‘It sounds like witchcraft’: can light therapy really give you better skin, cleaner teeth, stronger joints?
Light therapy is definitely experiencing a wave of attention. You can now buy light-emitting tools designed to address dermatological concerns and fine lines as well as muscle pain and oral inflammation, the newest innovation is an oral care tool enhanced with tiny red LEDs, promoted by the creators as “a breakthrough for domestic dental hygiene.” Internationally, the sector valued at $1bn last year is expected to increase to $1.8bn within the next decade. You can even go and sit in an infrared sauna, which use infrared light to warm the body directly, the infrared radiation heats your body itself. As claimed by enthusiasts, it’s like bathing in one of those LED-lit beauty masks, enhancing collagen production, soothing sore muscles, relieving inflammation and long-term ailments while protecting against dementia.
Research and Reservations
“It appears somewhat mystical,” says a Durham University professor, a scientist who has studied phototherapy extensively. Certainly, some of light’s effects on our bodies are well established. Our bodies produce vitamin D through sun exposure, essential for skeletal strength, immune function, and muscular health. Natural light synchronizes our biological clocks, as well, triggering the release of neurochemicals and hormones while we are awake, and signaling the body to slow down for nighttime. Daylight-simulating devices are a common remedy for people with seasonal affective disorder (Sad) to boost low mood in winter. Clearly, light energy is essential for optimal functioning.

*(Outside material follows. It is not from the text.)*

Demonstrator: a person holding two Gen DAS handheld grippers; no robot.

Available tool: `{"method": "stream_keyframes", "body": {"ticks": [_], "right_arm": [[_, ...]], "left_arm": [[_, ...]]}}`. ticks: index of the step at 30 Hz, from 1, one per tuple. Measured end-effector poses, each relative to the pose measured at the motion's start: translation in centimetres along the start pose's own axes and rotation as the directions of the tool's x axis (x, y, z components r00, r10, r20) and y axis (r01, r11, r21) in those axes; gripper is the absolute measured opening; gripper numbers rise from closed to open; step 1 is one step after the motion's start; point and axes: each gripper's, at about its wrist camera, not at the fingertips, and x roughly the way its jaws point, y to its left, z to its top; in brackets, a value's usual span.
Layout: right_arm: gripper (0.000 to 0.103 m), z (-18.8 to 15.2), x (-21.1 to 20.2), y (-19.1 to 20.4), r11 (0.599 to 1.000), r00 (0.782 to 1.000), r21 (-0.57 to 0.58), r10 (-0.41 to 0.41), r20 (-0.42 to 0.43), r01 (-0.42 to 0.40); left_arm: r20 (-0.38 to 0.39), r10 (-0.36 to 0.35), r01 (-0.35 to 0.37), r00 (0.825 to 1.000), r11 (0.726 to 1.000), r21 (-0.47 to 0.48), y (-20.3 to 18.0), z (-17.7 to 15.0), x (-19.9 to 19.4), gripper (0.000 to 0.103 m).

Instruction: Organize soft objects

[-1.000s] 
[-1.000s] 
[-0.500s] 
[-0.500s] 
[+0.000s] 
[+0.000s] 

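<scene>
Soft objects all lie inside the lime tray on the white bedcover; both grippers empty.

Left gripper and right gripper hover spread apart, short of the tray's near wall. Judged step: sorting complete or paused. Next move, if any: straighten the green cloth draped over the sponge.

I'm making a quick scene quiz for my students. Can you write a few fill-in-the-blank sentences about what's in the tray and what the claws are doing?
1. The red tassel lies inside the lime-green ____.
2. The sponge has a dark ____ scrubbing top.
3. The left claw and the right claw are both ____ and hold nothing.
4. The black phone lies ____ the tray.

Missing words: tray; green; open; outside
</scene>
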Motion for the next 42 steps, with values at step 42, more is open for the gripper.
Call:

Various Phototherapy Approaches
While Sad lamps tend to use a mixture of light frequencies from the blue end of the spectrum, the majority of phototherapy tools use red or near-infrared wavelengths. In serious clinical research, including research on infrared’s impact on neural cells, determining the precise frequency is essential. Light is a form of electromagnetic radiation, which runs the spectrum from the lowest-energy, longest wavelengths (radio waves) to short-wavelength gamma rays. Light-based treatment uses wavelengths around the middle of this spectrum, the highest energy of those being invisible ultraviolet, then the visible spectrum we perceive as colors and infrared light visible through night vision technology.
UV light has been used by medical dermatologists for many years to treat chronic skin conditions such as eczema, psoriasis and vitiligo. It modulates intracellular immune mechanisms, “and suppresses swelling,” notes a dermatology expert. “There’s lots of evidence for phototherapy.” UVA goes deeper into the skin than UVB, while the LEDs in consumer devices (usually producing colored light emissions) “generally affect surface layers.”
Safety Protocols and Medical Guidance
The side-effects of UVB exposure, including sunburn or skin darkening, are well known but in medical devices the light is delivered in a “narrow-band” form – meaning smaller wavelengths – which minimises the risks. “It’s supervised by a healthcare professional, meaning intensity is regulated,” notes the specialist. And crucially, the devices are tuned by qualified personnel, “to confirm suitable light frequency output – as opposed to commercial tanning facilities, where regulations may be lax, and wavelength accuracy isn’t verified.”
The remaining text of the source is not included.